Incredibly, some people celebrate and encourage this. After all, falling out with your ‘communist libtard’ sister or your ‘MAGA Nazi’ father is understandable. Isn’t it?
After all, if they don’t share your exact worldview or voted for a different candidate to you, then the only reason must be that they’re evil, hateful, and bigoted. Who cares if their day-to-day lives and how they actually treat people suggests otherwise?
I’m being facetious.
While I know that genuine extremists exist (usually radicalised by the aforementioned media and political influences), how likely is it that your beloved family member or childhood friend suddenly became a hateful person who ‘literally wants people to die’?
How likely is it that ~50% of your fellow civilians and neighbours are raging bigots, and became so just in the past few years?
Does that seem plausible?
If it does, then perhaps it’s you who has become the extreme, intolerant one.

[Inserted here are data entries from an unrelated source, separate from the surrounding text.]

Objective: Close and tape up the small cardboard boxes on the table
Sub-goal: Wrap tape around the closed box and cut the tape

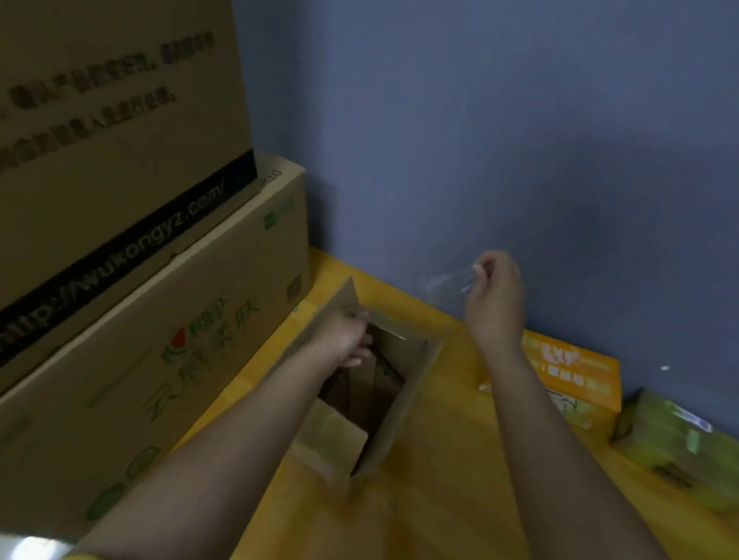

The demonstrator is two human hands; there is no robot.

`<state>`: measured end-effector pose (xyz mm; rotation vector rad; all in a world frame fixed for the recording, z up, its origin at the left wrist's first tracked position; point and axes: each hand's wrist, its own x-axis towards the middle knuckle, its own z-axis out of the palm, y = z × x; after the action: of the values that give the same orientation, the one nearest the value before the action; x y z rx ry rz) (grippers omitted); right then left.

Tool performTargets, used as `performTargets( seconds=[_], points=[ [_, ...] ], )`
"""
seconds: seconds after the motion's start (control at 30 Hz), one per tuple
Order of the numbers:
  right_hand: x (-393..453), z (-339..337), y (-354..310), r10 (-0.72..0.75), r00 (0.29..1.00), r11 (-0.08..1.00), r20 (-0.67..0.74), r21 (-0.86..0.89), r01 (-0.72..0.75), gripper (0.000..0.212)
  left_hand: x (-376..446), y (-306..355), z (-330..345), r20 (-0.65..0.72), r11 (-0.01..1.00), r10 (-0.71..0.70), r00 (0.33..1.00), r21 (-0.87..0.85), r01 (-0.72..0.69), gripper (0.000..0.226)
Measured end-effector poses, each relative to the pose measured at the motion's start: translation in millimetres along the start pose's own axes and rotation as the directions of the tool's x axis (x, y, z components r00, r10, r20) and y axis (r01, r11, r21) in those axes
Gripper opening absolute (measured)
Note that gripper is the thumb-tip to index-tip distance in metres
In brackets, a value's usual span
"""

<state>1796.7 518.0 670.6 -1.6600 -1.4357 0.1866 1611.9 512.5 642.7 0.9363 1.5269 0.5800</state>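
A small brown cardboard box stands on the yellow table with its top flaps open and its inside dark. My left hand grips the far left flap at the box's rim, fingers curled over the edge. Raised above the table near the wall, my right hand pinches a clear strip of tape that trails to the left. The picture is blurred, so the tape's far end is hard to make out.
Two large cardboard cartons are stacked at the left, close to the small box. An orange packet and a green packet lie by the blue wall at the right.
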Motion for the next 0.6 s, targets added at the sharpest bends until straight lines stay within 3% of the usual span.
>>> performTargets(
  seconds=[0.13, 0.33, 0.47, 0.6],
  points=[
    [5.0, 9.3, 9.9, -0.008, 1.000, 0.997, 0.001, -0.073, 0.008, 0.011, 36.9, 3.0, 23.6, 0.149, 0.982, -0.182, 0.972, 0.076, 0.172, 0.048],
    [-2.7, 8.4, 21.8, 0.146, 0.983, 0.975, -0.111, -0.153, -0.162, 0.012, 67.3, 12.1, 46.4, 0.243, 0.992, -0.125, 0.962, 0.038, 0.120, 0.024],
    [-11.3, -6.6, 20.4, 0.169, 0.967, 0.963, -0.190, -0.177, -0.203, 0.012, 75.8, 24.4, 55.7, 0.366, 0.949, -0.143, 0.920, 0.315, 0.022, 0.021],
    [-20.6, -33.2, 21.0, 0.158, 0.955, 0.955, -0.250, -0.206, -0.212, 0.012, 74.5, 33.7, 63.6, 0.463, 0.709, -0.170, 0.870, 0.671, -0.218, 0.032]
  ],
)
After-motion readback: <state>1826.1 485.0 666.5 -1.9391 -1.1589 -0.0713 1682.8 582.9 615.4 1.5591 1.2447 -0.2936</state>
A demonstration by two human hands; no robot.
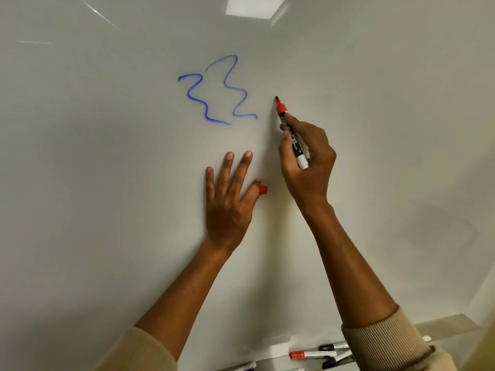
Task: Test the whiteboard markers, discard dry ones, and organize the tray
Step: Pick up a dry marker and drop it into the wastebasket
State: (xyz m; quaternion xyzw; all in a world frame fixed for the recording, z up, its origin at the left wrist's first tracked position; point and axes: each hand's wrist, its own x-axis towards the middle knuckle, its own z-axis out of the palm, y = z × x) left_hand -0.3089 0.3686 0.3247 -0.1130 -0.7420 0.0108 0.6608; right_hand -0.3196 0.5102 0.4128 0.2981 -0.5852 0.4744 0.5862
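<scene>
Right hand (pixel 308 156) pinches our red marker (pixel 290 131), tip just right of the blue squiggles (pixel 217 89) — ready to test; left hand (pixel 230 194) spread, bracing, cap (pixel 263 190) tucked.

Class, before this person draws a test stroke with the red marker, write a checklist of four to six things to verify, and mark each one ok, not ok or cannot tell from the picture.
1. Cap off the red marker: ok, the dark tip is bare.
2. Right hand grips the marker firmly: ok, fingers and thumb wrap the barrel.
3. Tip on the whiteboard: cannot tell, it is at the surface but contact is unclear.
4. Free board beside the tip: ok, the blue squiggles lie to the left, apart from it.
5. Red cap kept for recapping: ok, the left hand pinches it while its fingers rest flat on the board.
6. Marker has ink: cannot tell, no red mark yet.
</scene>
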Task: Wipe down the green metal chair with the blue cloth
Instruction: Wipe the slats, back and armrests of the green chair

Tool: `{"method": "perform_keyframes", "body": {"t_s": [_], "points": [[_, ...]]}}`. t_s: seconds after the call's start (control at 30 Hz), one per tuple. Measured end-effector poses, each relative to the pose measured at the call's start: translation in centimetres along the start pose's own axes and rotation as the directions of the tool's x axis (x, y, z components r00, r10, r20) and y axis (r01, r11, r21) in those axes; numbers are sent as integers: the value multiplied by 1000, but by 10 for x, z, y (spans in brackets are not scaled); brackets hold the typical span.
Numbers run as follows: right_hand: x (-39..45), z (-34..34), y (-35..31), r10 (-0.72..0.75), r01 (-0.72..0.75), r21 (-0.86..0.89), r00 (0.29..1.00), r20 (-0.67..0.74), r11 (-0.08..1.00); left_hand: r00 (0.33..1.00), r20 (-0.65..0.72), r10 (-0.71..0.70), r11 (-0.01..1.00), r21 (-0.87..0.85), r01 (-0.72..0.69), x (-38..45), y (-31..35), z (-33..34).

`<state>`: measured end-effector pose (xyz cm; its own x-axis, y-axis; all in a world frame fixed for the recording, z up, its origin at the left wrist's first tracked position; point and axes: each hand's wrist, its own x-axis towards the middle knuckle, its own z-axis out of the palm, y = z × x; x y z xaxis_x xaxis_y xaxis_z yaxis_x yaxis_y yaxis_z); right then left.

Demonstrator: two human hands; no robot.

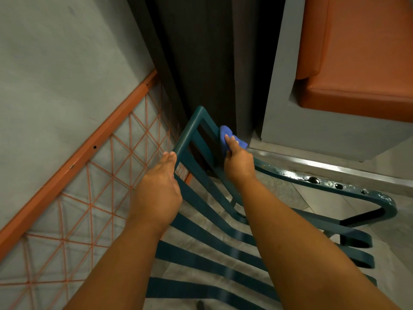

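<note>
Left hand: the left hand (159, 186) reaches forward, fingers wrapped on the left edge of the green metal chair (202, 198) back.
Right hand: the right hand (238, 161) grips the blue cloth (225, 136) and presses it on the upper right bar of the frame.
Chair: it stands beside an orange wire frame (89, 153).
Writing: none can be read.

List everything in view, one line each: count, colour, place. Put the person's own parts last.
chair: one, dark green slatted metal, centre and lower right.
cloth: one, blue, pressed on the chair's upper right rail.
mesh frame: one, orange, leaning along the left wall.
bench cushions: orange, upper right.
wall: grey, left.
floor: grey tiles, under the chair.
left hand: one, holding the chair's left rail.
right hand: one, gripping the cloth.
</note>
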<state>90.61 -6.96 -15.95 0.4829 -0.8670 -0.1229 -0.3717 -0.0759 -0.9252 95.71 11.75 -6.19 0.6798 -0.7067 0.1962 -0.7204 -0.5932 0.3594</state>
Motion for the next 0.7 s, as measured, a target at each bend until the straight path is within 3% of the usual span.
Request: {"method": "perform_keyframes", "body": {"t_s": [0.07,0.1,0.13,0.17,0.23,0.33,0.47,0.53,0.7], "points": [[7,-8,6,253,-252,64,967,-16,966,1000,4,3,1000,-7,-3,0,0,0],[12,-12,5,395,-389,115,918,-37,914,1000,3,2,1000,-9,-2,0,0,0],[17,-17,5,462,-461,55,887,-2,886,1000,1,2,1000,-9,-2,0,0,0],[21,-20,2,461,-458,-113,887,0,882,1000,2,5,1000,-6,-5,0,0,0],[25,-19,-11,351,-338,-290,936,-10,895,1000,5,20,1000,0,-20,1,0,0],[18,-5,-28,79,-71,-136,995,56,988,1000,11,10,1000,-8,-9,1,1,-1],[-1,9,-22,-184,183,32,982,49,983,1000,7,4,1000,-2,-4,-1,1,-2],[-3,4,-7,-205,207,-53,978,49,977,1000,9,3,1000,-9,-3,-1,2,-2],[4,-17,28,-57,96,-390,992,111,916,1000,1,-8,1000,-30,8,-1,2,-1]]}}
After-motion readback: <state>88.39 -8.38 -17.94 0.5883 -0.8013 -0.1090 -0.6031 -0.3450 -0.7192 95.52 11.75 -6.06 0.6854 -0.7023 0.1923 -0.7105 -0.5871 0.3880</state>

After all, let’s remember what the word ‘bigot’ actually means:
“A person who is obstinately or intolerantly devoted to his or her own opinions and prejudices.”
The definition is not:
“A person who votes Republican”
“A person who votes Democrat”
“A person who voted for Brexit”
“A person who voted Remain (in the EU)”
…or anything like it.
There is no mention of any particular political or religious orientation. A bigot is simply someone who is incredibly zealous about their own beliefs and biases, and intolerant of other people’s ways of life and viewpoints.
Unless you’ve managed to lock yourself tightly into an echo chamber, you’ll know that this trait is not unique to any particular ‘side’ of the political aisle.

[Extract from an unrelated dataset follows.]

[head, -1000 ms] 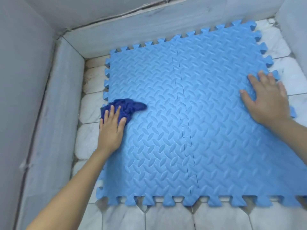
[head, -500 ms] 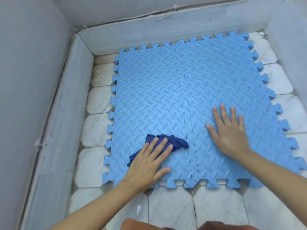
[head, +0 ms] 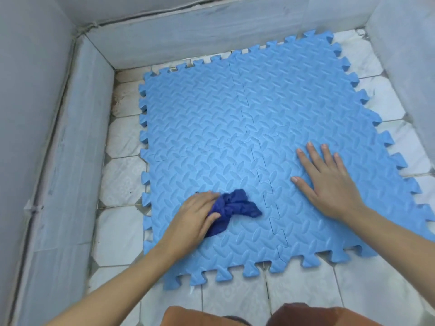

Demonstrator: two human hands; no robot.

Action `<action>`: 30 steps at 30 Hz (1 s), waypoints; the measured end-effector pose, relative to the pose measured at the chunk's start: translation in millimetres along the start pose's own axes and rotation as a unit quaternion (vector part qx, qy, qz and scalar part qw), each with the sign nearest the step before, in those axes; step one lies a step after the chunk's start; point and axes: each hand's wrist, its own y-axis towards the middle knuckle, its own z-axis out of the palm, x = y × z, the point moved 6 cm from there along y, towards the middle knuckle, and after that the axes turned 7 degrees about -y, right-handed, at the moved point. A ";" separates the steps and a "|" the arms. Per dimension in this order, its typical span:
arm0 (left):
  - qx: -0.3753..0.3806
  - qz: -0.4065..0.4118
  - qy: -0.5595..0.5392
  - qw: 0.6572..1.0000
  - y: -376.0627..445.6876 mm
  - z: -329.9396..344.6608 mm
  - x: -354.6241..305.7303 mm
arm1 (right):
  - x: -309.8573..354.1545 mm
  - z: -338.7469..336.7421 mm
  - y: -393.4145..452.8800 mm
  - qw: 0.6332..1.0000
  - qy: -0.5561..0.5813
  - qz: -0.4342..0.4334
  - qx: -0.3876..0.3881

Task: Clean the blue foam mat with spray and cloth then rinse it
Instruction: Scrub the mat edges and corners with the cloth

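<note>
The blue foam mat (head: 226, 128), several interlocked tiles with a raised leaf pattern and toothed edges, lies flat on the tiled floor. A crumpled dark blue cloth (head: 235, 208) sits on the mat's near left part. My left hand (head: 195, 215) grips the cloth's left end, fingers curled round it. My right hand (head: 327, 182) lies flat on the mat's near right part, fingers straight and spread, pressing it down. No spray bottle is in view.
White octagonal floor tiles (head: 120, 182) show around the mat. Low grey walls (head: 77, 137) close in the left, far and right sides, tight to the mat. My knees in orange-brown cloth (head: 306, 314) sit at the bottom edge.
My left hand has dragged the cloth from the mat's left edge to its near middle, curling round it. My right hand moved from the right edge to the near right part.
</note>
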 end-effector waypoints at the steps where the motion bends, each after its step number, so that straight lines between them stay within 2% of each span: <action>1: -0.044 -0.042 -0.007 0.998 7.6 -10.1 6.2 | 0.3 1.0 0.5 1.000 -0.002 0.000 -0.001; 3: -0.091 -0.117 0.004 0.989 18.0 -25.6 16.8 | 0.1 2.7 0.2 1.000 -0.006 0.000 -0.005; 5: -0.103 -0.143 -0.023 0.984 22.5 -29.4 15.4 | -1.7 3.4 -1.0 1.000 -0.011 0.002 -0.012; 6: -0.084 -0.140 -0.030 0.986 21.4 -24.3 6.4 | -1.4 3.6 -1.5 1.000 -0.014 0.002 -0.014; 9: 0.053 -0.083 0.013 0.995 10.4 16.9 -34.9 | 2.1 2.8 -1.2 1.000 -0.015 0.002 -0.018; 11: 0.116 0.000 0.049 0.992 2.3 36.6 -60.8 | 3.1 2.0 -1.4 1.000 -0.015 0.006 -0.025; 13: 0.117 0.090 0.055 0.987 -2.6 46.3 -75.5 | 3.5 0.5 -1.8 1.000 -0.015 0.008 -0.024; 14: 0.091 0.085 0.074 0.989 4.4 41.4 -69.6 | 4.8 -0.4 -1.8 1.000 -0.013 0.009 -0.021; 16: 0.024 -0.071 0.085 0.994 28.9 14.9 -32.8 | 13.6 -1.2 -0.7 1.000 -0.007 0.018 -0.022; 18: -0.092 -0.234 0.005 0.968 45.2 -21.1 11.8 | 28.9 -1.0 1.2 0.999 0.003 0.031 -0.024; 20: -0.171 -0.276 -0.012 0.946 57.4 -51.4 37.0 | 42.7 1.5 2.0 0.999 0.026 0.037 -0.008; 21: -0.172 -0.274 -0.012 0.946 61.4 -55.2 40.2 | 45.3 0.6 2.2 0.998 0.047 0.033 0.006; 23: -0.087 -0.251 -0.002 0.964 67.0 -41.8 28.4 | 37.0 -7.7 1.0 0.994 0.106 0.002 0.024; 25: 0.025 -0.179 0.043 0.983 61.8 -14.5 -7.8 | 7.6 -15.2 -6.4 0.994 0.111 -0.006 0.000; 26: 0.063 -0.101 0.068 0.991 55.6 0.5 -28.5 | -16.0 -16.7 -13.6 0.995 0.089 0.023 -0.028; 28: 0.097 0.056 0.134 0.985 33.8 28.4 -58.9 | -62.9 -14.2 -34.8 0.990 0.061 0.118 -0.052; 29: 0.094 0.077 0.136 0.983 29.6 33.3 -58.6 | -76.2 -10.0 -45.5 0.986 0.059 0.151 -0.047; 30: 0.103 0.064 0.138 0.983 30.9 36.6 -49.1 | -82.5 -5.0 -53.6 0.984 0.057 0.162 -0.042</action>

Critical thinking, civility, honesty, and morality itself are in peril as people increasingly shift toward political obsession and partisanship.
Making politics the focus of your life and the lens through which you view the world leads to a loss of personal accountability and kindness. It causes people to develop victim mentalities, where they seek to blame other people for everything that goes wrong in their lives.

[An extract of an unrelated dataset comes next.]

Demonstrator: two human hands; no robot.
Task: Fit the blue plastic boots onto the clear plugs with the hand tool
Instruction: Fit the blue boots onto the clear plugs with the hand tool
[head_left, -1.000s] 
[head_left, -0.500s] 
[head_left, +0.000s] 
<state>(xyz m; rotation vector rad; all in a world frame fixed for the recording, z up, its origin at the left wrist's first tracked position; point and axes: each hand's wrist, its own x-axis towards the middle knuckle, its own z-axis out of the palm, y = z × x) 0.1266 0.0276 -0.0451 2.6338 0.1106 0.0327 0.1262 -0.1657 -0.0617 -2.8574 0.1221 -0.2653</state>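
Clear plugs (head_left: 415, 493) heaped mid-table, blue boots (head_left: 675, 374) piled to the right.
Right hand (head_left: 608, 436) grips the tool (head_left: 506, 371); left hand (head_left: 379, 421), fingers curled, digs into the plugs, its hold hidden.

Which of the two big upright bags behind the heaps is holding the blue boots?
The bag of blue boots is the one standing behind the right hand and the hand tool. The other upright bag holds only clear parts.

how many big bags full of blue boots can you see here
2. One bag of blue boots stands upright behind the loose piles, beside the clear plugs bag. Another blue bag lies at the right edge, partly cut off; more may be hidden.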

I see different versions of this every day online.
“It’s the left.”
“It’s the right.”
“It’s white people’s fault.”
“It’s the black people’s fault.”
“It’s the Jews’ fault.”
“It’s the immigrants’ fault.”
“It’s men’s fault.”
“It’s women’s fault.”
Even people who manage to avoid gross identity politics and hyper-partisanship may blame ‘the elites’, ‘the globalists’, or ‘the rich’ for everything bad in the world.
While all of this makes for a lucrative business of grievance politics and its downstream economy (commentary, activism, advertising, books, merch, etc.), it doesn’t make for happier people, stronger families, or better nations.
Obsessing over politics makes people worse, not better.
It’s rare to come across someone who is obsessed with politics (not merely interested), and mentally and spiritually better off as a result. It’s soul-destroying.
For too many people, politics has become entertainment, a team sport, and an ultra-low resolution filter to separate ‘good’ from ‘bad’.
At its worst, some people’s ‘thinking’ boils down to this:
“Everyone and everything that furthers my political agenda is good and must be supported, and everyone and everything that impedes my political agenda is bad and must be destroyed.”
Nuance be damned. Ethics be damned. Individuality be damned.
This is the mentality of an extremist, not a reasonable person.
Personally, I’ve been experiencing a heavy political fatigue over the past year, and I know I’m not alone in that regard. The past decade in particular has been a non-stop barrage of divisive nonsense. The 24/7 modern news cycle and access to infinite opinions via social media haven’t made things any better.
What is the end result of all this? Everybody ends up dumber, angrier, and more stressed. And very little gets accomplished which makes our daily lives better.
So, with all that said, don’t be afraid to detach yourself from this matrix and practice what I call ‘tactical aloofness’.
It’s not your responsibility to care about, let alone try to fix, every problem in your country, and the wider world.
If you have a particularly strong calling and the power to enact change, then do so. You don’t need to be apathetic. But make sure your own house is in order first.
I understand that politics is unavoidable to some degree, but becoming more focused on it is unlikely to make your life better.
Control what you can. That’s the true power you have.